── PROVIDED DATA

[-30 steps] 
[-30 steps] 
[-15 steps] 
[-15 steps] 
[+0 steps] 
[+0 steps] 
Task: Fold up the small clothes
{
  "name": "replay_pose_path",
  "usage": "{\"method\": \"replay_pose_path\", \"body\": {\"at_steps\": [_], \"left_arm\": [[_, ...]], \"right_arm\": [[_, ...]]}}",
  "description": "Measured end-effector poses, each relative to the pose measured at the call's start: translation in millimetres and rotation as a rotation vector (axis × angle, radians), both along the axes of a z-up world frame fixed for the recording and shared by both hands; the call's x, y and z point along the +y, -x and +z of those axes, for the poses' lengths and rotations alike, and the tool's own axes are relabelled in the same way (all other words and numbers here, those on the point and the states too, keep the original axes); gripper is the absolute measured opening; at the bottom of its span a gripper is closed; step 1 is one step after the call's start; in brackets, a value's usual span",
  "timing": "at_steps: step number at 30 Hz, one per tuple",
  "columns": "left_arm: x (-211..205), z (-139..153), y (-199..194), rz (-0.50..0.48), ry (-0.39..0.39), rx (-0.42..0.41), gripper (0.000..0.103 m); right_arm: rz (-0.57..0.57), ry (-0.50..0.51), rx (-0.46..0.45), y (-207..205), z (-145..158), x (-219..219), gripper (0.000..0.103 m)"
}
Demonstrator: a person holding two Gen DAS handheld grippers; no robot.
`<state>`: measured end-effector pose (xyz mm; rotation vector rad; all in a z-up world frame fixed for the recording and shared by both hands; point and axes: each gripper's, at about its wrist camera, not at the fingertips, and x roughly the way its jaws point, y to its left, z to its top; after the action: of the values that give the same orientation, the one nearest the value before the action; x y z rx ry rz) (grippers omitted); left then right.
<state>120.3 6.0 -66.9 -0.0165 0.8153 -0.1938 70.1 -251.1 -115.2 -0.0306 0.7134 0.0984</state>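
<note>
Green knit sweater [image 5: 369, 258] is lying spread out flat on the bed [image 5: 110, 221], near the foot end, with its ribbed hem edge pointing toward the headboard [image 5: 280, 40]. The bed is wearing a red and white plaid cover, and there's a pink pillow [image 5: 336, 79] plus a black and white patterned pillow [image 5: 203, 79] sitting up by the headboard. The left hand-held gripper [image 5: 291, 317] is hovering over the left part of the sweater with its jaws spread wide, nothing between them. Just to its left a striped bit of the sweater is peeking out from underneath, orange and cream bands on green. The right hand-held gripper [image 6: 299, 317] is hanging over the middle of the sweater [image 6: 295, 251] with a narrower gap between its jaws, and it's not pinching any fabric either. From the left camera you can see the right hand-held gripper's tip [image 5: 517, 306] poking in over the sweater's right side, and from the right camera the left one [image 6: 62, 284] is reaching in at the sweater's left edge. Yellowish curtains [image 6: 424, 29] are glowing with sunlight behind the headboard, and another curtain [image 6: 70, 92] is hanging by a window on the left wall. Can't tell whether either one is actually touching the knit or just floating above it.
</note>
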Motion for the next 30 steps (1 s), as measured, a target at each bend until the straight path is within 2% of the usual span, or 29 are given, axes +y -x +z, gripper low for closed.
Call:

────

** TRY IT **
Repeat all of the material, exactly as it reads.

** ANSWER SPACE **
[-30 steps] 
[-30 steps] 
[-15 steps] 
[-15 steps] 
[+0 steps] 
[+0 steps] 
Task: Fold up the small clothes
{
  "name": "replay_pose_path",
  "usage": "{\"method\": \"replay_pose_path\", \"body\": {\"at_steps\": [_], \"left_arm\": [[_, ...]], \"right_arm\": [[_, ...]]}}",
  "description": "Measured end-effector poses, each relative to the pose measured at the call's start: translation in millimetres and rotation as a rotation vector (axis × angle, radians), both along the axes of a z-up world frame fixed for the recording and shared by both hands; the call's x, y and z point along the +y, -x and +z of those axes, for the poses' lengths and rotations alike, and the tool's own axes are relabelled in the same way (all other words and numbers here, those on the point and the states too, keep the original axes); gripper is the absolute measured opening; at the bottom of its span a gripper is closed; step 1 is one step after the call's start; in brackets, a value's usual span",
  "timing": "at_steps: step number at 30 Hz, one per tuple",
  "columns": "left_arm: x (-211..205), z (-139..153), y (-199..194), rz (-0.50..0.48), ry (-0.39..0.39), rx (-0.42..0.41), gripper (0.000..0.103 m); right_arm: rz (-0.57..0.57), ry (-0.50..0.51), rx (-0.46..0.45), y (-207..205), z (-145..158), x (-219..219), gripper (0.000..0.103 m)"
}
Demonstrator: a person holding two Gen DAS handheld grippers; no robot.
`<state>`: measured end-effector pose (xyz mm; rotation vector rad; all in a z-up world frame fixed for the recording and shared by both hands; point and axes: each gripper's, at about its wrist camera, not at the fingertips, and x roughly the way its jaws point, y to its left, z to its top; after the action: of the values that give the same orientation, the one nearest the value before the action; x y z rx ry rz) (grippers omitted); left then right.
<state>120.3 6.0 -66.9 -0.0165 0.8153 -0.1938 70.1 -251.1 -115.2 -0.0306 0.7134 0.0984</state>
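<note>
Green knit sweater [image 5: 369, 258] is lying spread out flat on the bed [image 5: 110, 221], near the foot end, with its ribbed hem edge pointing toward the headboard [image 5: 280, 40]. The bed is wearing a red and white plaid cover, and there's a pink pillow [image 5: 336, 79] plus a black and white patterned pillow [image 5: 203, 79] sitting up by the headboard. The left hand-held gripper [image 5: 291, 317] is hovering over the left part of the sweater with its jaws spread wide, nothing between them. Just to its left a striped bit of the sweater is peeking out from underneath, orange and cream bands on green. The right hand-held gripper [image 6: 299, 317] is hanging over the middle of the sweater [image 6: 295, 251] with a narrower gap between its jaws, and it's not pinching any fabric either. From the left camera you can see the right hand-held gripper's tip [image 5: 517, 306] poking in over the sweater's right side, and from the right camera the left one [image 6: 62, 284] is reaching in at the sweater's left edge. Yellowish curtains [image 6: 424, 29] are glowing with sunlight behind the headboard, and another curtain [image 6: 70, 92] is hanging by a window on the left wall. Can't tell whether either one is actually touching the knit or just floating above it.
</note>
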Motion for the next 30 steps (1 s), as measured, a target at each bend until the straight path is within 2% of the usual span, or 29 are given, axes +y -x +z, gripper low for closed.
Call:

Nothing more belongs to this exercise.